Thursday, February 19, 2015


So here was a fun puzzle, to occupy a few hours last week.

There's an agency which does inspections at certain locations, either levying a fine for failing to comply or giving them a thumb-up for following the rules. It's infeasible to visit every location in the state, so they have a sampling methodology.

Clusters and Samples

 Their testing methodology is as follows:
  • Define a set of clusters for the year. A "cluster" is a set of ZIP code boundaries,
  • which are contiguous,
  • containing a total of between 20 and 80 locations.
  • A "sample" is a set of locations (say 500),
  • composed by randomly selecting clusters and putting them together, to achieve that many locations (so maybe 6-25 zipcode clusters).
The rationale here is:
  • The use of clusters, means that locations would be visited and inspected in geographical blocks, which makes travel easier. An individual zipcode is too small, perhaps having 1 or 2 locations, or even none at all, and they prefer to send out a group to do 50-ish locations in an area.
  • The clusters themselves are randomly generated, so one can't claim favoritism and bias. A given zipcode may or may not be clustered in with any particular neighboring zipcodes from one year to the next.
  • To generate the sample, clusters are randomly selected: a cluster of 5 zipcodes and 32 locations  here, 8 zipcodes and 78 locations there, a cluster of 4 zipcodes and 21 locations, ... Again, no favoritism and bias -- it's a random collection of randomly-generated polygons.

Having read the first part, about the clustering system, I thought to myself: "A gerrymander maker!" Starting at a given location, it crawls over neighboring areas, collecting them into one giant polygon until that polygon has the desired characteristics. In this case it's number of locations, but hypothetically could be any other calculation doable on that polygon such as census demographics or voting habits.

Gerrymanders / Clusters

So here's part 1: the generation of those clusters.
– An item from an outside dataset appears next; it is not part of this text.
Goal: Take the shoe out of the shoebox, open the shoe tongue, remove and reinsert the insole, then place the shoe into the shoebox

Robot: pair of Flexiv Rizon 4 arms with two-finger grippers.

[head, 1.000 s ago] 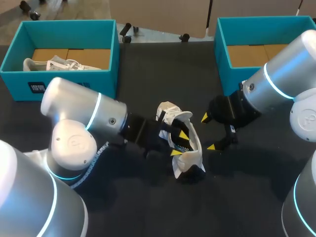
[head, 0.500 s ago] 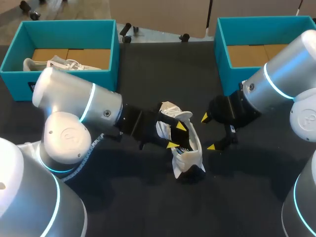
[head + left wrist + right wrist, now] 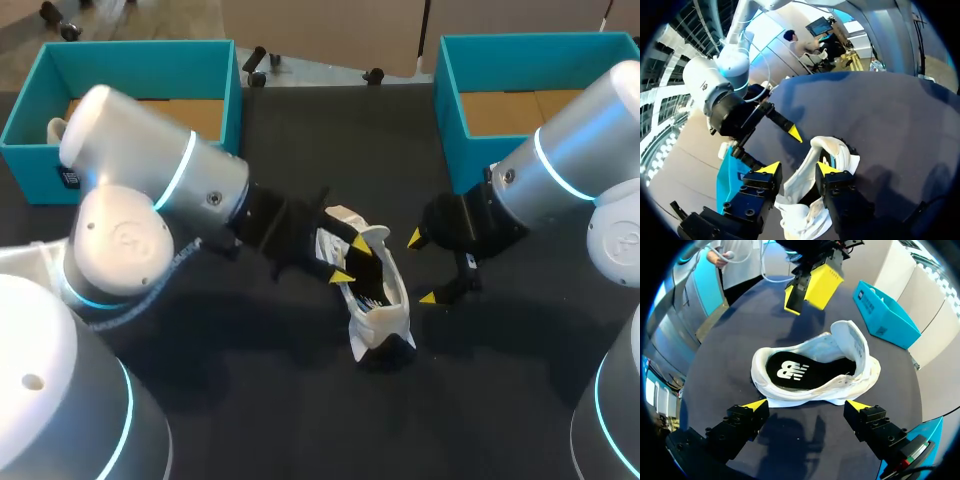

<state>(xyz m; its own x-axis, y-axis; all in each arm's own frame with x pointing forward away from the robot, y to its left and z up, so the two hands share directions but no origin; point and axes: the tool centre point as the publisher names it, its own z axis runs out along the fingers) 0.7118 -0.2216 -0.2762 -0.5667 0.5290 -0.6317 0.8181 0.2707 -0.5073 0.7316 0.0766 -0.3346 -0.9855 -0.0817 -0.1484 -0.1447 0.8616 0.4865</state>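
White shoe [image 3: 378,300] laid mid-worktop [image 3: 300,400], black insole [image 3: 805,371] seen inside. Left end effector [image 3: 350,259] held apart at shoe's rim, nothing clamped. Right end effector [image 3: 421,268] spread wide, just beside shoe.

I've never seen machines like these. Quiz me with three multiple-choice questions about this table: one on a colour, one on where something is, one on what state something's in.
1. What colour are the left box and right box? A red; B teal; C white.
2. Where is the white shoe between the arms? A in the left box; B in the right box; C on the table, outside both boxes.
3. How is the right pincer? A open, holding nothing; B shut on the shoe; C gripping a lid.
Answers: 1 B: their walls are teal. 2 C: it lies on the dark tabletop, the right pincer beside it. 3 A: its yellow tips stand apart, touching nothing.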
  • Zipcode boundary polygons in a table.
  • Each zipcode polygon has an attribute locationcount which is the number of location-points contained inside each zipcode polygon. This was calculated earlier in desktop GIS since they wanted those statistics anyway. (see also
  • The zipcode polygons are reasonably well digitized so their edges touch, but human error means that two neighboring zipcodes may not actually touch. Note the buffer operation below which accommodates this.
  • The examples below are PHP using Kohana's DB API, with PostgreSQL and PostGIS as the database and GIS heavy-lifting.
  • Take a list of all zipcode polygons, iterate over them.
  • For each one, do a "while true" collecting neighboring polygons and neighboring-neighboring polygons and neighboring-neighboring-neighboring polygons... until we have a list of polygon ID#s whose summed locationcount is in range.
  • Keep an associative array of polygon ID#s that have already been used in a cluster. If this polygon is already in a cluster, skip it. If not, well, it is now.
  • Having accumulated a set of clusters (cluster 1234 = polygons  [ 56, 789, 1023, 45, 67, 8910 ]) get the geom union of those selected zipcode polygons, to get the geometry of the cluster as a whole. This is done in a second pass, for performance and for debugging: the two steps can easiy be debugged separately from each other.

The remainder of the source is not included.